- Theatrical release poster
- Directed by: Ashok Nair
- Screenplay by: Ashok Nair
- Starring: Suraj Venjaramoodu
- Cinematography: S B Prajith
- Music by: Justin Kalidas
- Production company: Opened Eyes CreationsRoyal Vision
- Release date: 20 July 2018;
- Country: India
- Language: Malayalam

= Savari (2018 film) =

Savari is a 2018 Indian Malayalam-language comedy film written and directed by Ashok Nair. The film stars Suraj Venjaramoodu and Sunil Sukhada. It was produced under the banner of Opened Eyes CreationsRoyal Vision.

==Plot==
The story begins with a man fondly known as Savaari (Suraj Venjaramoodu) waking up at dawn to start his day of menial work in Thrissur on his old rusty bicycle. On the first day of Thrissur Pooram, he fails to reach on time for the sample firecracker show as he was sent out of the city by one of the organizers of the Thrissur Pooram to buy watermelons. On the second day of the Pooram, his bicycle, that he is very attached to, is stolen.

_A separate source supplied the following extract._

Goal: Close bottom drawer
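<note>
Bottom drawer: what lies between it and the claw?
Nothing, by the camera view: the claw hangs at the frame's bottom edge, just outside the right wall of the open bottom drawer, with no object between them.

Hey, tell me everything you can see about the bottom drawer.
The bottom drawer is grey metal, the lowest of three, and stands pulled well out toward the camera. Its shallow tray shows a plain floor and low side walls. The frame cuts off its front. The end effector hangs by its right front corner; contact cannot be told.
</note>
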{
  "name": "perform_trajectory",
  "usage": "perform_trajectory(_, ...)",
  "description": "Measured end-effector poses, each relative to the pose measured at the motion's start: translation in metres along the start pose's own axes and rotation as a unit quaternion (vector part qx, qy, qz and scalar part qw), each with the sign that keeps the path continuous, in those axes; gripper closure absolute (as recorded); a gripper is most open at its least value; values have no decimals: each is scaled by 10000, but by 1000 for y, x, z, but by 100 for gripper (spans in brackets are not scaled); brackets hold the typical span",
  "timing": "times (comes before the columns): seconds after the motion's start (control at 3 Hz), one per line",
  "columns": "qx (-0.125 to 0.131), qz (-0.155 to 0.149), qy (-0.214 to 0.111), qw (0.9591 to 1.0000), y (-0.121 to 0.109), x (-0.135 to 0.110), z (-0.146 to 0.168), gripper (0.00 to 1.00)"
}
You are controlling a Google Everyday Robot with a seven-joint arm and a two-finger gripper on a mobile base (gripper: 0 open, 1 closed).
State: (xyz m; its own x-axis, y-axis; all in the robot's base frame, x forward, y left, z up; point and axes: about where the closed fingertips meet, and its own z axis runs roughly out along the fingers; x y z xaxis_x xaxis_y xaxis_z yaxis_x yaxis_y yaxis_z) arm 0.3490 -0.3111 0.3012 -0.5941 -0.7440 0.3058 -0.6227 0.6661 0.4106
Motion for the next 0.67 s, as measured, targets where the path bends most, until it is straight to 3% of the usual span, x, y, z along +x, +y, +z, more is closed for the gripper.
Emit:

He goes around asking people he works for/ knows for help but no one cares. While he is waiting outside the police station, a local thief asks the inspector why Savaari is sad. After knowing that he is the cause for Savaari's sorrow, he returns the bicycle. Savaari continues his day as usual. An organisation for Autistic children has raised enough funds for a school and has invited its contributors and actor Dileep for the inauguration ceremony. During the event, people present are made aware of the contributions of Savaari for the betterment of the children.

==Cast==
- Suraj Venjaramoodu as Savari
- Dileep as himself (Special Appearance)
- Sunil Sukhada as Job
- Jayaraj Varier as Venu Menon
- Harisanth as Ashokan
- Chembil Ashokan as Varghese
- Shivaji Guruvayoor as Unni Menon
- Rajeev as Rajeev
- Praveena as Nirmala Teacher
- Nandakishor Nellickal as Gopi
- V. K. Baiju as Police Inspector

==Release==
Savaari was released on 20 July 2018.